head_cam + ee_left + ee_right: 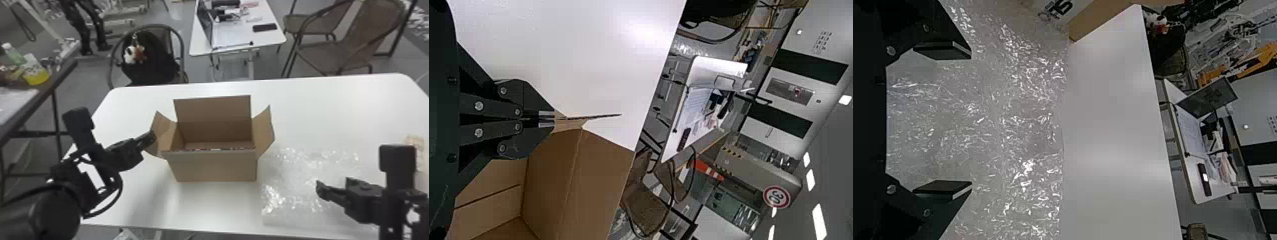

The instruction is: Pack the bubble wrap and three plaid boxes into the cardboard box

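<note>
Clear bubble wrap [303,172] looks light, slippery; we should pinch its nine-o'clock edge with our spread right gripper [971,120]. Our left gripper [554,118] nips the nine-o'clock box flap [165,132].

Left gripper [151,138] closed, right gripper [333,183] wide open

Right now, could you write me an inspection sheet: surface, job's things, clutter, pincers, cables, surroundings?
Surface: white table, bare between cardboard box and far edge.
Cardboard box: open; patterned edges inside, contents unclear.
Bubble wrap: spread right of the box.
Plaid boxes: possibly one, far right, partly hidden.
Clutter: bottle, yellow container on a side table.
Left pincer: shut on left flap.
Right pincer: open, over bubble wrap.
Cables: black loop, left wrist.
Surroundings: chairs, black bag, laptop.
</note>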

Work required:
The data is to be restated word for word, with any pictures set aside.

Result for this exercise:
head_cam + ee_left + ee_right: 

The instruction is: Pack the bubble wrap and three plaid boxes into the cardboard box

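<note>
Clear bubble wrap [303,172] looks light, slippery; we should pinch its nine-o'clock edge with our spread right gripper [971,120]. Our left gripper [554,118] nips the nine-o'clock box flap [165,132].

Left gripper [151,138] closed, right gripper [333,183] wide open

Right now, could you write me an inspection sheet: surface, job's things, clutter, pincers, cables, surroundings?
Surface: white table, bare between cardboard box and far edge.
Cardboard box: open; patterned edges inside, contents unclear.
Bubble wrap: spread right of the box.
Plaid boxes: possibly one, far right, partly hidden.
Clutter: bottle, yellow container on a side table.
Left pincer: shut on left flap.
Right pincer: open, over bubble wrap.
Cables: black loop, left wrist.
Surroundings: chairs, black bag, laptop.
</note>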

This response contains the complete answer.